Ketua Komisi II DPRD Maros, Marjan Massere, menegaskan pelaku usaha yang memiliki lahan parkir sendiri wajib membayar pajak parkir sebesar 10 persen melalui Badan Pendapatan Daerah (Bapenda).
Sementara jika memanfaatkan badan atau bahu jalan, kewajibannya berupa retribusi yang menjadi kewenangan Dinas Perhubungan (Dishub). DPRD pun meminta instansi terkait segera menagih seluruh kewajiban parkir yang belum dibayarkan.
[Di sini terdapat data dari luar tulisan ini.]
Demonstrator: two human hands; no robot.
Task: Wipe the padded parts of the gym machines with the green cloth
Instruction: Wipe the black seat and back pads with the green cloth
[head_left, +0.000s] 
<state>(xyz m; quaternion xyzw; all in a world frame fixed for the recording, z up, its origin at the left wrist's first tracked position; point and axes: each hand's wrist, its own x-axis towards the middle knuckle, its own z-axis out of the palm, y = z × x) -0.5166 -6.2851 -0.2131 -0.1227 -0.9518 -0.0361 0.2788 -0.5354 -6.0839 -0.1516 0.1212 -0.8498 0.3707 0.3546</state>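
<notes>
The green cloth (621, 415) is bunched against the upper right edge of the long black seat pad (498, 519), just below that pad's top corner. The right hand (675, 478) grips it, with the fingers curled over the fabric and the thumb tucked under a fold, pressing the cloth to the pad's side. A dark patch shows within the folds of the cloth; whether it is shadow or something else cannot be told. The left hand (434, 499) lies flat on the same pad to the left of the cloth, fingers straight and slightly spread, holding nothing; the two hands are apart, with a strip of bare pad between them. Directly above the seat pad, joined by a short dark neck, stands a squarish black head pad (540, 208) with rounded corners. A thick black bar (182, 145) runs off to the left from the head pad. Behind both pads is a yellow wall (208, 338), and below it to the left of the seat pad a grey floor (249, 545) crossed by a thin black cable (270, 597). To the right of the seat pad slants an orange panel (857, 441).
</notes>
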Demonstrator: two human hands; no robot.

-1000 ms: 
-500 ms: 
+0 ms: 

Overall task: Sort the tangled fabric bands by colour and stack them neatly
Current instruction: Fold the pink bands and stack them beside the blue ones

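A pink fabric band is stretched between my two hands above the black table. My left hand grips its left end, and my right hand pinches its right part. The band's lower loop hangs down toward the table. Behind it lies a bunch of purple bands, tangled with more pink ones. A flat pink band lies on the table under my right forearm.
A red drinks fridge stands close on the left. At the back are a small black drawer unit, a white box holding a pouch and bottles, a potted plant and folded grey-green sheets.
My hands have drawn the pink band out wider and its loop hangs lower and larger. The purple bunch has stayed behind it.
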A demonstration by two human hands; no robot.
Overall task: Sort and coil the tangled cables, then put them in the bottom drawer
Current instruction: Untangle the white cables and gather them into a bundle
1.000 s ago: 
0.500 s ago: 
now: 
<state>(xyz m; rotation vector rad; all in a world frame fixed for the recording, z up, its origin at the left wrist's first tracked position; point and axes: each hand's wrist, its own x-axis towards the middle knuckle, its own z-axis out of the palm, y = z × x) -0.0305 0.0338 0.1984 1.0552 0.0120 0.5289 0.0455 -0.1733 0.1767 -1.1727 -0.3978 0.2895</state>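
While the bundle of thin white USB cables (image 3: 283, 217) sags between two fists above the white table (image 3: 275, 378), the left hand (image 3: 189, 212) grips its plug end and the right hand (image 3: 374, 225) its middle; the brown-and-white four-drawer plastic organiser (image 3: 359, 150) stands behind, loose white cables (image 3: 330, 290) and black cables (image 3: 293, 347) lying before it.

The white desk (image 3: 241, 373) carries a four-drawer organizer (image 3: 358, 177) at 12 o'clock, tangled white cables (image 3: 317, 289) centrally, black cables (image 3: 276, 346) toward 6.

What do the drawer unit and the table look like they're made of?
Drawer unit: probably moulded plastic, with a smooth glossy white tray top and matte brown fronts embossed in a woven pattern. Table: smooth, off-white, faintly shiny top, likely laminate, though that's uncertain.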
Kepala Dishub Maros, Abbas Maskur, mengatakan pihaknya memiliki dasar hukum melalui Surat Keputusan (SK) Bupati untuk menarik retribusi parkir dari Mie Gacoan.
Namun hingga kini, perusahaan belum melakukan penyetoran. Abbas juga menyebut sebagian besar area parkir gerai tersebut memanfaatkan badan dan bahu Jalan Poros Maros–Makassar sehingga menjadi kewenangan Dishub.
Menanggapi hal itu, perwakilan Mie Gacoan, Renaldi, membantah perusahaan sengaja menghindari kewajiban pembayaran.
Menurutnya, proses pembayaran masih terkendala administrasi pendaftaran sebagai wajib pajak parkir di Bapenda.
Ia menambahkan, Mie Gacoan berencana menerapkan sistem gate parkir otomatis agar pendapatan parkir tercatat secara akurat dan pajak dapat disetor sesuai ketentuan.